● Work instruction
Would you repeat the data below exactly, taking out the images?

● Stored data
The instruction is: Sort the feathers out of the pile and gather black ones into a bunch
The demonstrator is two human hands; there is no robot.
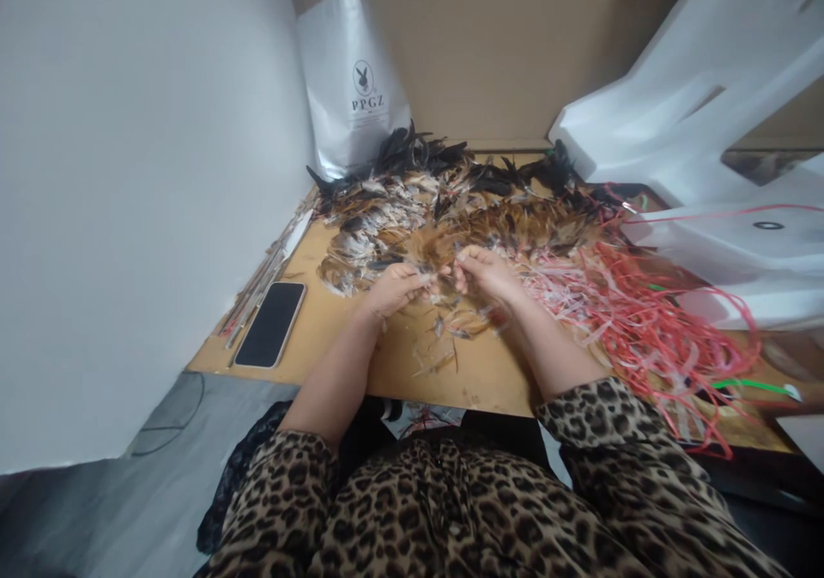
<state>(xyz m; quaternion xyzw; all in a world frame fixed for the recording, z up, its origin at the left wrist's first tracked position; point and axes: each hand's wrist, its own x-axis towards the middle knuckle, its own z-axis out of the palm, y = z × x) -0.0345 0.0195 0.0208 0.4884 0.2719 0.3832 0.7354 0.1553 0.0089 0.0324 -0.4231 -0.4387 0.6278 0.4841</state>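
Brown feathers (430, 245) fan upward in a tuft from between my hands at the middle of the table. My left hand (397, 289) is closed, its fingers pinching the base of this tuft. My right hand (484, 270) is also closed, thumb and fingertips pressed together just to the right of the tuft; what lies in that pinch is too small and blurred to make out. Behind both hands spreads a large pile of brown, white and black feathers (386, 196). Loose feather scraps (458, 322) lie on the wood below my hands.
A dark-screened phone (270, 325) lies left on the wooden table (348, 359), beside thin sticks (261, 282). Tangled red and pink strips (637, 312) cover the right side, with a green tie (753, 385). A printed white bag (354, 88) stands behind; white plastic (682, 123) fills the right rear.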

● Task output
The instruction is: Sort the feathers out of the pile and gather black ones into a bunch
The demonstrator is two human hands; there is no robot.
<state>(xyz m; quaternion xyzw; all in a world frame fixed for the recording, z up, its origin at the left wrist's first tracked position; point and axes: each hand's wrist, its own x-axis towards the middle knuckle, its own z-axis out of the palm, y = z × x) -0.0345 0.0195 0.0208 0.4884 0.2719 0.3832 0.7354 0.1553 0.0089 0.0324 -0.4231 -0.4387 0.6278 0.4841</state>
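Brown feathers (430, 245) fan upward in a tuft from between my hands at the middle of the table. My left hand (397, 289) is closed, its fingers pinching the base of this tuft. My right hand (484, 270) is also closed, thumb and fingertips pressed together just to the right of the tuft; what lies in that pinch is too small and blurred to make out. Behind both hands spreads a large pile of brown, white and black feathers (386, 196). Loose feather scraps (458, 322) lie on the wood below my hands.
A dark-screened phone (270, 325) lies left on the wooden table (348, 359), beside thin sticks (261, 282). Tangled red and pink strips (637, 312) cover the right side, with a green tie (753, 385). A printed white bag (354, 88) stands behind; white plastic (682, 123) fills the right rear.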

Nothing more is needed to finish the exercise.